*Description of the task:* Return each line of the data below verbatim; pictures are to be left out.

**********

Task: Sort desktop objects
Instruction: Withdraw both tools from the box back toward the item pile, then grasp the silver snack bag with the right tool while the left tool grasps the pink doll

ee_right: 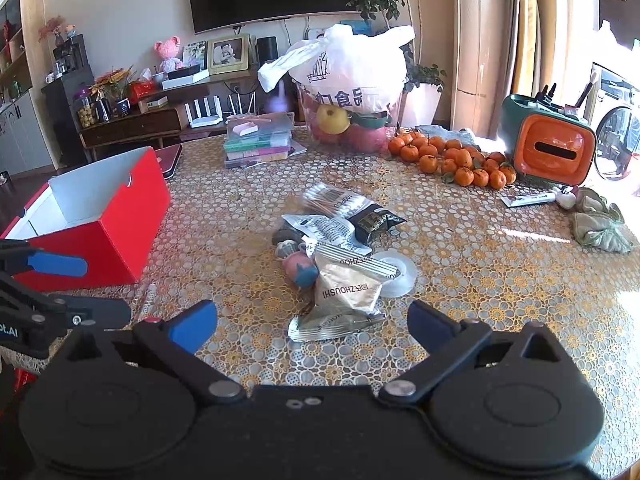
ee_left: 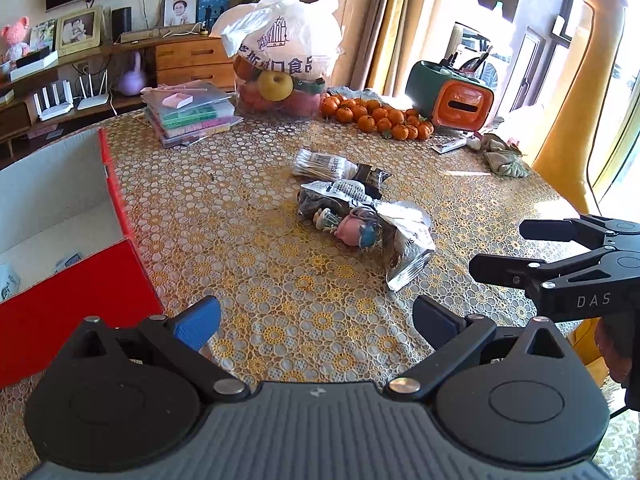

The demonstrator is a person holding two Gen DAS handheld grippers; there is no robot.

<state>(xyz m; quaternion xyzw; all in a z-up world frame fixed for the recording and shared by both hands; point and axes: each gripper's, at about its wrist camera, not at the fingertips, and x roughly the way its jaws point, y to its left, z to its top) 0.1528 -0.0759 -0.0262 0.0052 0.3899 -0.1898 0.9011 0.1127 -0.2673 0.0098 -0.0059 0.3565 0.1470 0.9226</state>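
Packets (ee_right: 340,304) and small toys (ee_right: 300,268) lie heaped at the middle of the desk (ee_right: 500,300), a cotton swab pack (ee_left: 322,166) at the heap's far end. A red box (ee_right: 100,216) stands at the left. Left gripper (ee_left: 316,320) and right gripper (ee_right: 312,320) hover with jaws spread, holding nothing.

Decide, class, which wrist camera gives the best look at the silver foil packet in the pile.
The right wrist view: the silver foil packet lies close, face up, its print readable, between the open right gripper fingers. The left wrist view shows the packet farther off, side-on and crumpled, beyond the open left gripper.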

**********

*Result of the task:*
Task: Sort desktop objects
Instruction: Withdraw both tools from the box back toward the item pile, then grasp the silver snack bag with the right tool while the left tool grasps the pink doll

ee_right: 
ee_left: 

The demonstrator is a person holding two Gen DAS handheld grippers; there is no robot.

<state>(xyz m; quaternion xyzw; all in a z-up world frame fixed for the recording and shared by both hands; point and axes: each gripper's, at about its wrist camera, not at the fingertips, and x roughly the way its jaws point, y to its left, z to its top) 0.1528 -0.0759 -0.0262 0.0052 0.3899 -0.1898 0.9011 0.1127 -0.2673 0.0098 -0.0059 0.3565 0.1470 0.9226</state>
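Packets (ee_right: 340,304) and small toys (ee_right: 300,268) lie heaped at the middle of the desk (ee_right: 500,300), a cotton swab pack (ee_left: 322,166) at the heap's far end. A red box (ee_right: 100,216) stands at the left. Left gripper (ee_left: 316,320) and right gripper (ee_right: 312,320) hover with jaws spread, holding nothing.

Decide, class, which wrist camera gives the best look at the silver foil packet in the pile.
The right wrist view: the silver foil packet lies close, face up, its print readable, between the open right gripper fingers. The left wrist view shows the packet farther off, side-on and crumpled, beyond the open left gripper.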

The answer given above is complete.